The focus of my lab is rather multidisciplinary and our major interest now in the lab is to bring in various movement disorders such as tremor, dystonia, and Parkinson, and view them with the lens of an ocular motor or vestibular standpoint. So we are studying visual spatial navigation in Parkinson, in dystonia, in tremor disorders.
How deep brain stimulation changes, visual spatial navigation abilities in these complex Movement Disorders. We are also very interested in eye movements, phenomenologies, and eye movement phenotypes in some of these disorders.
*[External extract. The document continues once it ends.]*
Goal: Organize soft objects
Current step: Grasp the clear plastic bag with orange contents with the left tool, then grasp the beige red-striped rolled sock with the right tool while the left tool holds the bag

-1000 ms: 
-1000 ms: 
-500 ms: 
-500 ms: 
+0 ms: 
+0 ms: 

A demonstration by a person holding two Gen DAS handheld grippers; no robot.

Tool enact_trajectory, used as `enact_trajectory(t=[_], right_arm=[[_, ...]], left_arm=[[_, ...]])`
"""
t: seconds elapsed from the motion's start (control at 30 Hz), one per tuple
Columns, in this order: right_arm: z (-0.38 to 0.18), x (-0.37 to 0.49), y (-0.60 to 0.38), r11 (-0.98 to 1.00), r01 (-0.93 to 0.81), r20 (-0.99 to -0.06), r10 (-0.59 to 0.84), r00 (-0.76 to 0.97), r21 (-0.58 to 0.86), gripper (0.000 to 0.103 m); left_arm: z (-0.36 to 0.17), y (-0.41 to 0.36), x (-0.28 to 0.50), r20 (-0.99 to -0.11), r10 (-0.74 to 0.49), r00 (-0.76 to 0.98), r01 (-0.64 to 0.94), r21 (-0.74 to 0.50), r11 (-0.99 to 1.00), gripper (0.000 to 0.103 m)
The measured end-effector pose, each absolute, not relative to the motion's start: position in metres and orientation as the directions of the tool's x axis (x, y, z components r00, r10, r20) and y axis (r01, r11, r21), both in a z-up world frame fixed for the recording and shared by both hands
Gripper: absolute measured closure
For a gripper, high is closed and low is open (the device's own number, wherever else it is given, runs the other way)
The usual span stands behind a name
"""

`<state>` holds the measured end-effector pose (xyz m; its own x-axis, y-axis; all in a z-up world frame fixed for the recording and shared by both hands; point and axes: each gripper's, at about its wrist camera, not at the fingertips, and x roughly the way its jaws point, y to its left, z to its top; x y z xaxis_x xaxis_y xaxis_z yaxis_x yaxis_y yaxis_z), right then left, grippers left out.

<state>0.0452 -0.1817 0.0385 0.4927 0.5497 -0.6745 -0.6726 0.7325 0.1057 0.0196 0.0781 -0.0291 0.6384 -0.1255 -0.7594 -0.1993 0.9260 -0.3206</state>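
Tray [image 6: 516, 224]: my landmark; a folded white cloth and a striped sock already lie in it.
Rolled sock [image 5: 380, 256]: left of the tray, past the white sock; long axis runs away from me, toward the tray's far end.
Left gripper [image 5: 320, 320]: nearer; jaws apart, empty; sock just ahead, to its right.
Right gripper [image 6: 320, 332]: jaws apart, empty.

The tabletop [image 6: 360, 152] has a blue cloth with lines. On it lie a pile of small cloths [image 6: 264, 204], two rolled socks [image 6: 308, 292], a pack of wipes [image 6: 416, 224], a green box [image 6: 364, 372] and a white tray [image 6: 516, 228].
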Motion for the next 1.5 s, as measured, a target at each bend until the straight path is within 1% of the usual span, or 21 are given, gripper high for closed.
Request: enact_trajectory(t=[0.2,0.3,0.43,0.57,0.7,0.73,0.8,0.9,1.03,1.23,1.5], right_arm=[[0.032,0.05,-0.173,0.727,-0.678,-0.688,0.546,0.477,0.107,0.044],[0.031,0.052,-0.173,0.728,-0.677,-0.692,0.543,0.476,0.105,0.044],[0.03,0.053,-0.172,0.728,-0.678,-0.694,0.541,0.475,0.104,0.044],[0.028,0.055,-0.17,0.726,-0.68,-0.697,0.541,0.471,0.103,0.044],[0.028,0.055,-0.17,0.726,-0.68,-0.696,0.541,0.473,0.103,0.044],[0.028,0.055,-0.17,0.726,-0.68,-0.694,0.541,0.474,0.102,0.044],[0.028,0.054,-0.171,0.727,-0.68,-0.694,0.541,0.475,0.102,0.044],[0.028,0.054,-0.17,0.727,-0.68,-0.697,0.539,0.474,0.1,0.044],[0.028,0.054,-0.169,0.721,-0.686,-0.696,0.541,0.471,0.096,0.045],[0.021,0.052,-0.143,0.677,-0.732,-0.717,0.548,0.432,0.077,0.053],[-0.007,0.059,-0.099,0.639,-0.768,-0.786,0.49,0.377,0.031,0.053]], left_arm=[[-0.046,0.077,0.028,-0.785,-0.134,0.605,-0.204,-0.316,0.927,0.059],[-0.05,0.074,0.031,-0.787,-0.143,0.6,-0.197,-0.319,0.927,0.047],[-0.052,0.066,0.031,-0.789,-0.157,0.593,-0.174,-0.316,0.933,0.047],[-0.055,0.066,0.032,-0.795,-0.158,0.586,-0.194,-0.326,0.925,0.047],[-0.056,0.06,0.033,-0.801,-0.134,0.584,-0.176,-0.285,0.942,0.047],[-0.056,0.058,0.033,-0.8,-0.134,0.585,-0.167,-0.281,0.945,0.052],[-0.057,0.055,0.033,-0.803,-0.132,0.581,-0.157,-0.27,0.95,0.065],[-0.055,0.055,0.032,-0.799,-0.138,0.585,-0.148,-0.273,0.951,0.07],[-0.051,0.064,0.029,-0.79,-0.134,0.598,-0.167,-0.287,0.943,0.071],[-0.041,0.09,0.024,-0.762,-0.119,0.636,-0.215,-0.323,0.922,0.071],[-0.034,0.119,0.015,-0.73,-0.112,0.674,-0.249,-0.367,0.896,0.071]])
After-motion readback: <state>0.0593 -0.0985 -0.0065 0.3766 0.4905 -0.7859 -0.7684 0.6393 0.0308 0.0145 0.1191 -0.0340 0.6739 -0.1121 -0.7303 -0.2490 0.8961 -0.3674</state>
How we can use ocular motility, especially in Parkinson's, for example, as a marker for the disease.[00:02:00]
And we are also very interested in studying single unit physiology and local field potentials in tremor and dystonia in particular. And studying how different disease processes changes it, different disease phenomenology is different for the cellular characteristics and also the local field potential.
So it's more diverse and multiple different projects going on in the lab.
[00:02:23] Dr. Alfonso Fasano: Thank you Aesef. And now let's hear from Ming-Kai.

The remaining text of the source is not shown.